52. Evans stated that there was a land dispute between their family and that of the deceased. As a result, Evans was charged in Migori Chief Magistrates Criminal Case No. 410 of 2017 where Kilion was a witness. He was acquitted.
53. Evans was surprised with the charge preferred against him as he knew nothing about it.
54. Kevin basically reiterated the evidence of Evans. He however, unlike Evans, stated that there were two motor cycles that were rode into their farm.
55. The accused persons closed their cases.
The Submissions:
56. The defence Counsel, Mr. Singei, filed written submissions. He also highlighted them. Counsel submitted that the information was not proved in law. It was further submitted that on account of all necessary elements required to fortify single witness evidence, the evidence of Jesca did not pass the test. The persuasive decision in Donald Atemia Sipendi vs. Republic (2019) eKLR was referred to.
57. Counsel further submitted on the standard of proof. Referring to Article 50(2) of the Constitution and the decisions in Woolmington vs. DPP (1935) AC 462, Bakare vs. State 1985 2NWLR, United States vs. Smith267 F. 3d 1154, 1161 (D.C. Cir. 2001) Counsel submitted that the evidence raised several reasonable doubts and as such did not attain the standard of proof.
58. Citing David Ojeabao vs. Federal Republic of Nigeria (2014) LPELR-22555 (CA), John Cancio De SA vs. V N Amin Civil Appeal No. 27 of 1933 (1934) 1 EACA 13, Philip Nzaka Watu vs. Republic (2016) eKLR, Dickson Elia Nsamba Shapwat & Another vs. The Republic, C. App. No. 92 of 2007, Twehangane Alred vs. Uganda, Crim App. No. 139 of 2001, (2003) UGCA 6, Joseph Maina Mwangi vs. Republic CA No. 73 of 1992 (Nairobi) the accused persons argued that the evidence had unreconciled discrepancies that rendered it unbelievable.
59. The accused persons also argued that key witnesses were not called to testify. They relied on Bukenya & Others vs. Uganda (1972) EA 549.
60. Further submissions were made to the effect that malice aforethought was not proved.
61. The Defence Counsel prayed that the information be dismissed and the accused persons be set at liberty.
62. Mr. Kimanthi for the Prosecution submitted that the information was firmly proved. Counsel took the Court through the evidence in demonstrating the elements of the information. He prayed that the accused persons be found guilty as charged.
Analysis and Determination:
63. It is on the foregone evidence and submissions that this Court is called upon to render itself on the information. I have carefully considered the evidence on record as well as the exhibits.

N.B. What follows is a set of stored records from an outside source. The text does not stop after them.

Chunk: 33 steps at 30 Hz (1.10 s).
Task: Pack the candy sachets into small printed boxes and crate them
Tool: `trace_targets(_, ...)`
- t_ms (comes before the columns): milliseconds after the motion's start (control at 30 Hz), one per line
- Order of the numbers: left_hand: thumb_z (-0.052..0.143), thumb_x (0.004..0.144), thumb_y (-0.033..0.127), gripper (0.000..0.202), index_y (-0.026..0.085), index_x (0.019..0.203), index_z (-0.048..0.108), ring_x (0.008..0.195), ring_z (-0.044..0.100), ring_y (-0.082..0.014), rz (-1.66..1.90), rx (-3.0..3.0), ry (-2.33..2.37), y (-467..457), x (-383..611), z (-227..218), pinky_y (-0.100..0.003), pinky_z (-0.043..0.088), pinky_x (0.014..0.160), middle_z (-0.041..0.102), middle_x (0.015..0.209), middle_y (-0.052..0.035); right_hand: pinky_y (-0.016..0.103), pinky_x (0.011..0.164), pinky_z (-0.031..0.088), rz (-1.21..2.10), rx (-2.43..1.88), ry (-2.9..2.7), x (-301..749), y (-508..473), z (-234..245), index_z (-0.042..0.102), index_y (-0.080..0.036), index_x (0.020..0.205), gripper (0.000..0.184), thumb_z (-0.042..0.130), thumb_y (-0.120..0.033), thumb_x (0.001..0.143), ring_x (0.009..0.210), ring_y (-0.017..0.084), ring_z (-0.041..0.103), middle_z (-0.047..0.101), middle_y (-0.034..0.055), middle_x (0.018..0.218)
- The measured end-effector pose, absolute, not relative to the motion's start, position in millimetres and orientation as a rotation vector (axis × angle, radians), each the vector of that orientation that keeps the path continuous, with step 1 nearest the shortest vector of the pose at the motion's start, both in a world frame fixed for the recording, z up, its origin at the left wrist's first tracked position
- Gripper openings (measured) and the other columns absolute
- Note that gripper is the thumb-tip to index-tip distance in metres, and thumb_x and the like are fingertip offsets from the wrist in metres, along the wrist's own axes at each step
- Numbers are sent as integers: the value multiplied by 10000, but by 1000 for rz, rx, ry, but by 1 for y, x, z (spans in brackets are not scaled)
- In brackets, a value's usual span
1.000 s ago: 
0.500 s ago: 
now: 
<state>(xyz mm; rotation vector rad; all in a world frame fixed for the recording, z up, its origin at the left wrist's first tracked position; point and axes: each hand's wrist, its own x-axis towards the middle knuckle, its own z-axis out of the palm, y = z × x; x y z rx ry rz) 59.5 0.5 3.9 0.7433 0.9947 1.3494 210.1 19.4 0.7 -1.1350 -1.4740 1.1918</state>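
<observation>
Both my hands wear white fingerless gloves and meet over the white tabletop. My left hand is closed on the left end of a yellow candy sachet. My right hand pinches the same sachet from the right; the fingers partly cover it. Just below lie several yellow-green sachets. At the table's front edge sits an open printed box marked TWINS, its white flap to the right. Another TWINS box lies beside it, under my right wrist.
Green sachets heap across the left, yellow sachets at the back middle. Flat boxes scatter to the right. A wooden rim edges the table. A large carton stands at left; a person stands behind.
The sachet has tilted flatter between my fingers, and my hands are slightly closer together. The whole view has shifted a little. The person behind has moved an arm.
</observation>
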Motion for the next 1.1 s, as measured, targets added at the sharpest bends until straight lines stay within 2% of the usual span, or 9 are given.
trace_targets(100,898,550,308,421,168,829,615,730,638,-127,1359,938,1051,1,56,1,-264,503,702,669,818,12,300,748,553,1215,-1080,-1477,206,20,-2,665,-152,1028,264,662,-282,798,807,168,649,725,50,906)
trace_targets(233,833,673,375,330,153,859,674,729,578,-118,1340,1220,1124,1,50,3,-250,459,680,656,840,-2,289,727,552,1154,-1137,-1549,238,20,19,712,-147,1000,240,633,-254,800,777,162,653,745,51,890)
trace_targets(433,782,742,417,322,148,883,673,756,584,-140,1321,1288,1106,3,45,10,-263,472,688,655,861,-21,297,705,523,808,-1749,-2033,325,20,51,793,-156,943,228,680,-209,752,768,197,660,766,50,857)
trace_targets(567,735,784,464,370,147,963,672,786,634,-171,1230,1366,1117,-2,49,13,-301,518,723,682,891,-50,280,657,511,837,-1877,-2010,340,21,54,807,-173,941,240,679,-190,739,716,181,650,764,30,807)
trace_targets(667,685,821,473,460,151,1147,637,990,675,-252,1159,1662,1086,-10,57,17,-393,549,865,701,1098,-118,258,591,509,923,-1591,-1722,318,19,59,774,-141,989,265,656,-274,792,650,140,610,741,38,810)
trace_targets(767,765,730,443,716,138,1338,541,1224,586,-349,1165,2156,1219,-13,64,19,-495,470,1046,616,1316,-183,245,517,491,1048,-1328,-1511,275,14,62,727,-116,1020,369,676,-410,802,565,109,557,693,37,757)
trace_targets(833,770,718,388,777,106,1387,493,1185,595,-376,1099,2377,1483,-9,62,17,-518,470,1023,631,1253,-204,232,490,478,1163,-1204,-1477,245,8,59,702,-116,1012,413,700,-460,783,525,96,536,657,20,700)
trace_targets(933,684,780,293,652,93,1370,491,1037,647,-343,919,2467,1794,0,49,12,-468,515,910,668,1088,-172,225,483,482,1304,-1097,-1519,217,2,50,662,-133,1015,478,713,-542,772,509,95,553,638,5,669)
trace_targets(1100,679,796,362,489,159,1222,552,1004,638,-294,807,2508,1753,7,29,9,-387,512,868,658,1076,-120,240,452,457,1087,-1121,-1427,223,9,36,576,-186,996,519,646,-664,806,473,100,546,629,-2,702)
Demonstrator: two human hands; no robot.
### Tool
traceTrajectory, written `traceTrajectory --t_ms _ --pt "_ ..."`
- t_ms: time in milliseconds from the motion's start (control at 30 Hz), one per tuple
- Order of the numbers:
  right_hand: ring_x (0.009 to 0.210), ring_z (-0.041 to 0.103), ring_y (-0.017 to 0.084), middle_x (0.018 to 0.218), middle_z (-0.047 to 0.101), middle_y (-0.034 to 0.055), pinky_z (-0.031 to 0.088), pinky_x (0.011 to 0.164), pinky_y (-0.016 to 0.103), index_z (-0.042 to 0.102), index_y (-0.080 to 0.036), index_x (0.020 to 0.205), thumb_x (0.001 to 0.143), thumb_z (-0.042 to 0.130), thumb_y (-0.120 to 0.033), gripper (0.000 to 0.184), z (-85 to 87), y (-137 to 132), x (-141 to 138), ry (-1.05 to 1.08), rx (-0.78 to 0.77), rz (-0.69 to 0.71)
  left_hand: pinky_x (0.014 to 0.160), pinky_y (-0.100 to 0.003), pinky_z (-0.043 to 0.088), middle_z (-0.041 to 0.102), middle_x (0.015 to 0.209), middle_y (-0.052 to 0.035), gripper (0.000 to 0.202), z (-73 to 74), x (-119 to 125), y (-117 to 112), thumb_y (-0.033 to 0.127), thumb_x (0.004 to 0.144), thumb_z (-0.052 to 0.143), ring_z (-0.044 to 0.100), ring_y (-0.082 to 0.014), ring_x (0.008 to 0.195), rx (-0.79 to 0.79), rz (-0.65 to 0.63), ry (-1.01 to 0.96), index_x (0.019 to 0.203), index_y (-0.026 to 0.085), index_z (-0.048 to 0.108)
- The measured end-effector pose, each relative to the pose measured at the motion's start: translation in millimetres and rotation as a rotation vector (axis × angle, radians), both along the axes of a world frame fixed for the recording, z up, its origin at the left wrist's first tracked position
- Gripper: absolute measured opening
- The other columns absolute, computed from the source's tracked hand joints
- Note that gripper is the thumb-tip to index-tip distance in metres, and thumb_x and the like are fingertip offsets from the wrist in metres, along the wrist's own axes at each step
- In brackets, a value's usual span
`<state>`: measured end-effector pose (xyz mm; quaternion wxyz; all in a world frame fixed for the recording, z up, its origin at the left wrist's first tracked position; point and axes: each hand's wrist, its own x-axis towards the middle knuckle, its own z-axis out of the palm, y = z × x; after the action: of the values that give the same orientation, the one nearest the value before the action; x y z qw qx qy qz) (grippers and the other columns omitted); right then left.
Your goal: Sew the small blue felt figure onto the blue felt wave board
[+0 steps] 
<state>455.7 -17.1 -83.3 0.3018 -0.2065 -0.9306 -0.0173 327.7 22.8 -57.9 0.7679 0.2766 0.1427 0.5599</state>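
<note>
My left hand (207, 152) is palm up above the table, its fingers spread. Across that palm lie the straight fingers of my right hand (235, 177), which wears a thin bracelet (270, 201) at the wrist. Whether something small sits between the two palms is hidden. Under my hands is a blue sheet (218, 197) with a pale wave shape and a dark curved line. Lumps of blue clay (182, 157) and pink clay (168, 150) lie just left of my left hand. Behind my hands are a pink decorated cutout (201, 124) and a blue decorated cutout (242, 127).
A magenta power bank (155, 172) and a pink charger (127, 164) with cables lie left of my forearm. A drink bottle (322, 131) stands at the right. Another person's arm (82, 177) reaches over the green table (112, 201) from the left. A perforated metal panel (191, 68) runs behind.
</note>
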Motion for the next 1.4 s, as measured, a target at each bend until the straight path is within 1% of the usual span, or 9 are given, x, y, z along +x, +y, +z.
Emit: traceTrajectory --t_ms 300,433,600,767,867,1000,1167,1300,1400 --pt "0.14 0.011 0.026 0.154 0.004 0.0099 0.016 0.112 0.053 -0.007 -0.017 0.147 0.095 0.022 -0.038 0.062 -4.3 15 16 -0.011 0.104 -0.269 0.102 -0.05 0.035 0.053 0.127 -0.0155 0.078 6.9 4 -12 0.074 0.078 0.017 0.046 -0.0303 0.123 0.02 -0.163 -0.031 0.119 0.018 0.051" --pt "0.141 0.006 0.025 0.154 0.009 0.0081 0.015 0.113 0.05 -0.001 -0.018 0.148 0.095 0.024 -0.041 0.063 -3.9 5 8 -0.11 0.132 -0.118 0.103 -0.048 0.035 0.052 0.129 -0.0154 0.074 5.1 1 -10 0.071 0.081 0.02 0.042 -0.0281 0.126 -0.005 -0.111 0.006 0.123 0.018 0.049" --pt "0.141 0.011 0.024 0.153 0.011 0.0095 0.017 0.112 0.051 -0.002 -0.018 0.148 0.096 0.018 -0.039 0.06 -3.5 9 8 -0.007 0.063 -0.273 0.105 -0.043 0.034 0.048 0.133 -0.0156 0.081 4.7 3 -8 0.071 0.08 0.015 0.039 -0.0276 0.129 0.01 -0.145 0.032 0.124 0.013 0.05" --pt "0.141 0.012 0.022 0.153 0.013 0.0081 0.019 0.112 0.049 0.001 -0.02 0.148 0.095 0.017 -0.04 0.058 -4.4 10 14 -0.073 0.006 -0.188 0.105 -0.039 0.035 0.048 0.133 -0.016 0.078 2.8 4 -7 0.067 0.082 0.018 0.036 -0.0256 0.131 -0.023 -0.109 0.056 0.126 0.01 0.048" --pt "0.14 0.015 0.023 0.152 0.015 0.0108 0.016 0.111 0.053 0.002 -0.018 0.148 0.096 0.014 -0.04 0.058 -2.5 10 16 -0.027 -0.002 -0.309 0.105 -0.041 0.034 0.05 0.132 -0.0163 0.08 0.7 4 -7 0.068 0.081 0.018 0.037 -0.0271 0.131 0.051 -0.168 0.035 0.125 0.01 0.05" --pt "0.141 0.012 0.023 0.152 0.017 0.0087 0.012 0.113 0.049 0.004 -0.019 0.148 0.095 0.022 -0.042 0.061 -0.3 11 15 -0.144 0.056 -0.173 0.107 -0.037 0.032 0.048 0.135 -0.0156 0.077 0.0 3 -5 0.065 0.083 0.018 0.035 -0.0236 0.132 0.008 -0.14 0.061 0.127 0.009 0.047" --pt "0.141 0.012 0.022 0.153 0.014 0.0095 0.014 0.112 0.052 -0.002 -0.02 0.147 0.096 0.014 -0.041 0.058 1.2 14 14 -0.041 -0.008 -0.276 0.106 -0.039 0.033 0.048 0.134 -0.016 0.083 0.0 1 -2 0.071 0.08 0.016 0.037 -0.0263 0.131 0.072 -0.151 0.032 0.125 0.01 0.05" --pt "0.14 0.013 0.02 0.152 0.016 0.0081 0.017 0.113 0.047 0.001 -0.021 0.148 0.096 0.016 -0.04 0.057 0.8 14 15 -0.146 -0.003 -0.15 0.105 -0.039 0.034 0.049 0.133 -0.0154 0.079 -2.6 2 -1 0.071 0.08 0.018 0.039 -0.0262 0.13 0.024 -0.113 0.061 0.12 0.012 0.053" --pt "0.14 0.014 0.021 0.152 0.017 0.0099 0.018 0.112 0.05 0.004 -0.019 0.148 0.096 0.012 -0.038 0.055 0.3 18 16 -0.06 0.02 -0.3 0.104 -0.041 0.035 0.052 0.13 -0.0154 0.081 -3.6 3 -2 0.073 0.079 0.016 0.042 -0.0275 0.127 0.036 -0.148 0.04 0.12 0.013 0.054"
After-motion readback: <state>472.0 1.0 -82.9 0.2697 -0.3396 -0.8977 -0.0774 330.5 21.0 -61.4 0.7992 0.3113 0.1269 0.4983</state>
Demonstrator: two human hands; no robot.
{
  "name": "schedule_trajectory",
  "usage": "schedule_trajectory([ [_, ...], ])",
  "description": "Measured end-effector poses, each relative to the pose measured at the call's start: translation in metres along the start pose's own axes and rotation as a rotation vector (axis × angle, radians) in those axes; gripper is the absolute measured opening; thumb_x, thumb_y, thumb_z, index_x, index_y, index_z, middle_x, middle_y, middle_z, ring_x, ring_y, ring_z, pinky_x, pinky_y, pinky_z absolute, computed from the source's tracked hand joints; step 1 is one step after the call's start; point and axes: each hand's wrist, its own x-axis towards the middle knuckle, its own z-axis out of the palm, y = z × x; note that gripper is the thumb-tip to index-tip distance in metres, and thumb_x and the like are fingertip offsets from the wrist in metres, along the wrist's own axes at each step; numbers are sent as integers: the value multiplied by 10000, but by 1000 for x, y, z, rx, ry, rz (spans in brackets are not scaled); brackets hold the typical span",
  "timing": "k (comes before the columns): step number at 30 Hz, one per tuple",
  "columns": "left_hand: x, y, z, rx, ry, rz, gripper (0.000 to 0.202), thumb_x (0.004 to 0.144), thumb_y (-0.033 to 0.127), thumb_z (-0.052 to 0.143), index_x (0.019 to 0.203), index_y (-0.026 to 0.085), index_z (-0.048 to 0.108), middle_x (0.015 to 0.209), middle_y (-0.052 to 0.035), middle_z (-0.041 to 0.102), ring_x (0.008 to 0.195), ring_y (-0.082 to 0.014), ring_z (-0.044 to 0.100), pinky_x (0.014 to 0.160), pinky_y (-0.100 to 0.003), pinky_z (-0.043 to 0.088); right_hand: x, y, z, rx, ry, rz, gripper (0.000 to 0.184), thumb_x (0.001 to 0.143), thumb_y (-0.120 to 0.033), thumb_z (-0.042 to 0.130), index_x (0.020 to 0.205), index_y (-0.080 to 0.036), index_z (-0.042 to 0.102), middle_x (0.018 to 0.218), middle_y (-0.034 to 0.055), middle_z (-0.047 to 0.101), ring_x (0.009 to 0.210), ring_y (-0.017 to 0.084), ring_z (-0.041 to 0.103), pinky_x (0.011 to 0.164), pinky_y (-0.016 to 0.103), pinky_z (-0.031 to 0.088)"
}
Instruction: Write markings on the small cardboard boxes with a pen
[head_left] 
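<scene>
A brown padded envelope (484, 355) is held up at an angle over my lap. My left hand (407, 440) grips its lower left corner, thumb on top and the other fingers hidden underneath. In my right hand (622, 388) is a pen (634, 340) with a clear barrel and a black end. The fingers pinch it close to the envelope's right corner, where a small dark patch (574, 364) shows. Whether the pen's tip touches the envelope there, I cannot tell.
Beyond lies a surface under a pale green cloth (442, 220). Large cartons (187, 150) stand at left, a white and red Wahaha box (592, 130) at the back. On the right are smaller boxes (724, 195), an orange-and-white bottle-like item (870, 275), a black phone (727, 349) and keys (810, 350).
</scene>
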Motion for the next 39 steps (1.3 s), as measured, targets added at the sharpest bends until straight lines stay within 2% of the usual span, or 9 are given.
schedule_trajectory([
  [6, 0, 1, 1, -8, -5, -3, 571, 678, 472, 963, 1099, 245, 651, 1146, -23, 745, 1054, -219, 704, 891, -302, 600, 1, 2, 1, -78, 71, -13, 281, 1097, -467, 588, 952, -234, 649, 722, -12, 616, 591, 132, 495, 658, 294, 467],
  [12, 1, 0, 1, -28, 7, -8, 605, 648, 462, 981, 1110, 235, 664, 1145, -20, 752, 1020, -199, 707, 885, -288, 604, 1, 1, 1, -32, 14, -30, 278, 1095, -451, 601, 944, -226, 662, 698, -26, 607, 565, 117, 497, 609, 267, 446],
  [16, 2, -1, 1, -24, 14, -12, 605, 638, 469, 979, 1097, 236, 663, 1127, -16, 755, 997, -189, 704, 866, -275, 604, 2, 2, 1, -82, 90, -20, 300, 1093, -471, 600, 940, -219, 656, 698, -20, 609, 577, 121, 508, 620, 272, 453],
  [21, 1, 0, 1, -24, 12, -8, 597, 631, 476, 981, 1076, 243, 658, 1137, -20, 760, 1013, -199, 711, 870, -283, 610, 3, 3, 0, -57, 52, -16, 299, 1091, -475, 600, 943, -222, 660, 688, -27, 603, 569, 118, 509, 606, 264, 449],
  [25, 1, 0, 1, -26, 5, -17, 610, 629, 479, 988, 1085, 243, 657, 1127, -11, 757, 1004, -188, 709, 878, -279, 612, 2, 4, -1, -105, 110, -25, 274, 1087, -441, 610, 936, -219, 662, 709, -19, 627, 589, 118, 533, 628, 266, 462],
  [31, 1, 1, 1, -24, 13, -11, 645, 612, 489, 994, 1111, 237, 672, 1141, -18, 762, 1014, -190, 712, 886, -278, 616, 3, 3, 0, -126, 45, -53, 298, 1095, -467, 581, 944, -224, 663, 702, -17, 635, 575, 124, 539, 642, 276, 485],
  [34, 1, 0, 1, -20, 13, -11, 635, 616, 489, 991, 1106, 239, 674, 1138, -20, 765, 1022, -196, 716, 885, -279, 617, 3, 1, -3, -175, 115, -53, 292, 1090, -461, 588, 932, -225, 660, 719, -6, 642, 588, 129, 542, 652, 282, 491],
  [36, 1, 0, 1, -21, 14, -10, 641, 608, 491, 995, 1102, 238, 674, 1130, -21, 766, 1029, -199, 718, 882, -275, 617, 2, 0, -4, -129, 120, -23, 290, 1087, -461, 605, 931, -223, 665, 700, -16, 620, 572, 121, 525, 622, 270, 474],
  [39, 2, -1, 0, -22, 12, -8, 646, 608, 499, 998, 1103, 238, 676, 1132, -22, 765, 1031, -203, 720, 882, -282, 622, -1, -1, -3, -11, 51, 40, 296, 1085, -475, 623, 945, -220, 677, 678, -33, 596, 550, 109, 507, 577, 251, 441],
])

64. As the accused persons are charged with the offence of murder, the prosecution must prove the following three ingredients: -
(a) Proof of the fact and the cause of death of the deceased;
(b) Proof that the death of the deceased was the direct consequence of an unlawful act or omission on the part of the Accused which constitutes the ‘actus reus’ of the offence;
(c) Proof that the said unlawful act or omission was committed with malice afterthought which constitutes the ‘mens rea’ of the offence.
I will consider each of the ingredients separately.
a. Proof of the fact and the cause of death of the deceased:
65. It is not in dispute that the deceased in this matter died. That position was confirmed by all the prosecution witnesses. The first limb is hence answered in the affirmative.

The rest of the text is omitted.